La majorité de l’or sous-produit provient de gisements porphyriques, qui sont si vastes que même s’ils ne contiennent qu’une petite quantité d’or par tonne de minerai, suffisamment de roche est extraite pour récupérer une quantité importante d’or.

La continuité de l’étude géologie de l’or continue de progresser

Les géologues étudient toutes les variables qui influencent la formation et l’emplacement des formations minérales, en particulier celles qui contiennent de l’or. Les roches ignées et métamorphiques sont étudiées sur le terrain et en laboratoire afin d’apprendre comment elles se sont formées, comment elles ont cristallisé pour devenir des roches solides et comment les solutions minérales se sont développées en leur sein.

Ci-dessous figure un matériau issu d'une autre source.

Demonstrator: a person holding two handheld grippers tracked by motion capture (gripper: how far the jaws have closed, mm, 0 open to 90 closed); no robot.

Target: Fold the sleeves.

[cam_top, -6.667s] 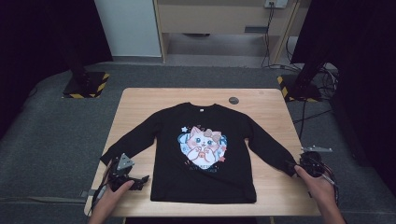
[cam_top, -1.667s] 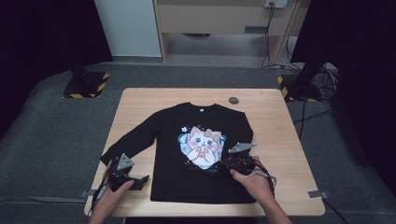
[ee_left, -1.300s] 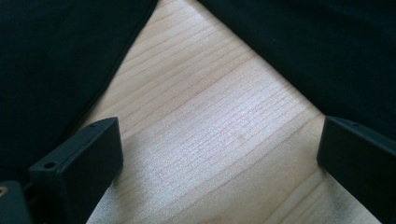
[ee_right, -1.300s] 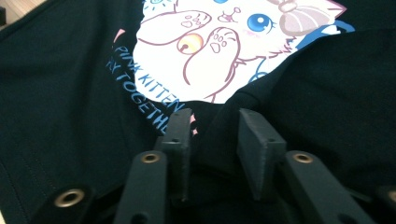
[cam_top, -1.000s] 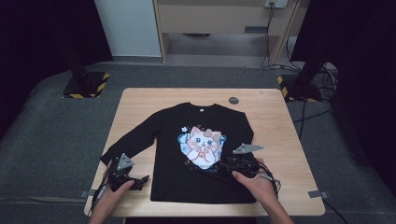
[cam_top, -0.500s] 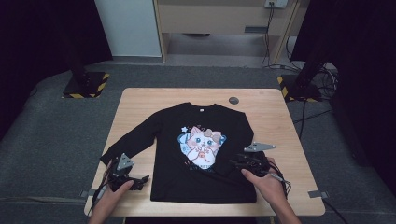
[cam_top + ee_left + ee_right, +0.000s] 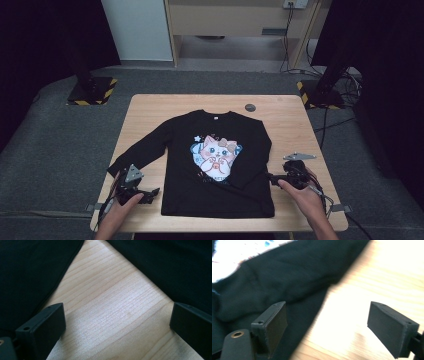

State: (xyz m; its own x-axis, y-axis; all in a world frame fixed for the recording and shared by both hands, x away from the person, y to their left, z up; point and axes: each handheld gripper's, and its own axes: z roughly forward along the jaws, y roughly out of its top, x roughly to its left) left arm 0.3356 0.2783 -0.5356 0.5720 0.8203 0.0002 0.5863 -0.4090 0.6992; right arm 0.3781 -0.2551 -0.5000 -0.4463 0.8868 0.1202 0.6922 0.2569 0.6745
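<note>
The right gripper (image 7: 274, 178) has its fingers (image 7: 270, 323) wide, having just been opening, and nothing sits between them: bare wood shows in the gap, with the hem of the black long-sleeved sweatshirt with a pink-and-white cat print (image 7: 220, 165) just beside one finger in the right gripper view. This gripper hovers near the worktop's right edge, close to the front, its fingers pointing at the sweatshirt's right side, where the sleeve lies folded across the body.

The left gripper (image 7: 152, 192) also has its fingers (image 7: 42, 328) spread wide, with only pale wood between them; dark cloth lies on both sides of that wedge of wood in the left gripper view. It rests near the front left corner, between the outstretched left sleeve and the sweatshirt's lower hem.

The sweatshirt lies flat, print upward, in the middle of the light wooden worktop (image 7: 150, 112), collar toward the far edge. A small dark round disc (image 7: 250, 107) sits near the far edge, beyond the right shoulder.
</note>
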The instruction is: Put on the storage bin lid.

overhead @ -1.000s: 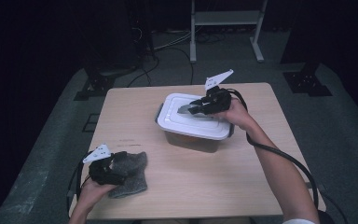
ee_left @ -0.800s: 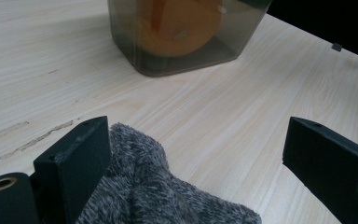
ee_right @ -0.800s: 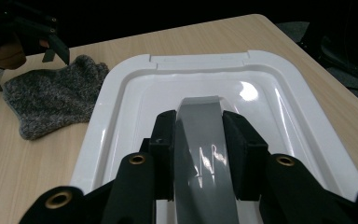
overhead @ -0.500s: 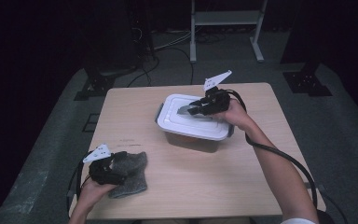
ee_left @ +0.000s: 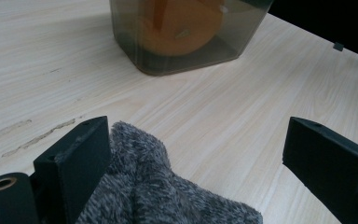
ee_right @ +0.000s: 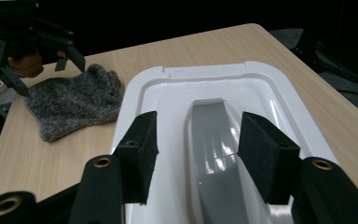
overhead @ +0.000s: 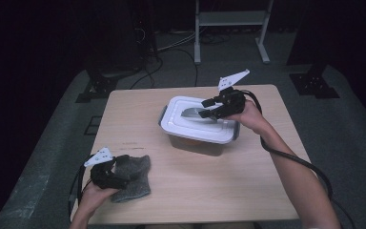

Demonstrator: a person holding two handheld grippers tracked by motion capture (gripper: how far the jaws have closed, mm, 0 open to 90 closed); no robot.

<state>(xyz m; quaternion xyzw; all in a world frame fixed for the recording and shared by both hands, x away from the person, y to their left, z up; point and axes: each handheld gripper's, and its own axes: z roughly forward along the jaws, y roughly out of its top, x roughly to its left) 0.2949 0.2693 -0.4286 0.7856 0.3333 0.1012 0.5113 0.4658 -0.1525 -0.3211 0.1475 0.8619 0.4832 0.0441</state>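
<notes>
A clear container (overhead: 196, 143) with a white lid (overhead: 183, 126) stands mid-table; an orange thing (ee_left: 186, 28) shows through its wall. My right gripper (overhead: 208, 109) hovers over the lid's grey handle (ee_right: 212, 135). Its jaws have just been opening and now stand open, the handle between them and the pads clear of it. A grey fuzzy cloth (overhead: 134, 175) lies at the near left. My left gripper (overhead: 116, 174) rests at it, open wide, with the cloth (ee_left: 154, 196) against one jaw only.
The wooden table (overhead: 248, 181) has bare room to the right of the container and in front of it. Beyond the far edge stand a metal rack (overhead: 231, 21) and cables on the dark floor. Each gripper trails a cable.
My right gripper's jaws opened off the lid's handle and the hand lifted slightly. Lid, container, cloth and left gripper kept their places.
</notes>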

L’étude des caractéristiques des roches telles que les plis, les failles, les fractures et les joints, ainsi que les effets de la chaleur et de la pression sur les roches, permettent de comprendre pourquoi et où les fractures se développent, ainsi que l’emplacement des veines. Les géologues peuvent prévoir où les dépôts alluviaux émergeront en étudiant les processus d’altération et le mouvement des débris rocheux par l’eau.

L’apparition de l’or n’est pas erratique ; sa présence dans diverses roches et son apparition dans des circonstances environnementales variées obéissent à des règles naturelles. La capacité des géologues à détecter l’or s’améliore à mesure que leur compréhension des processus de minéralisation s’accroît.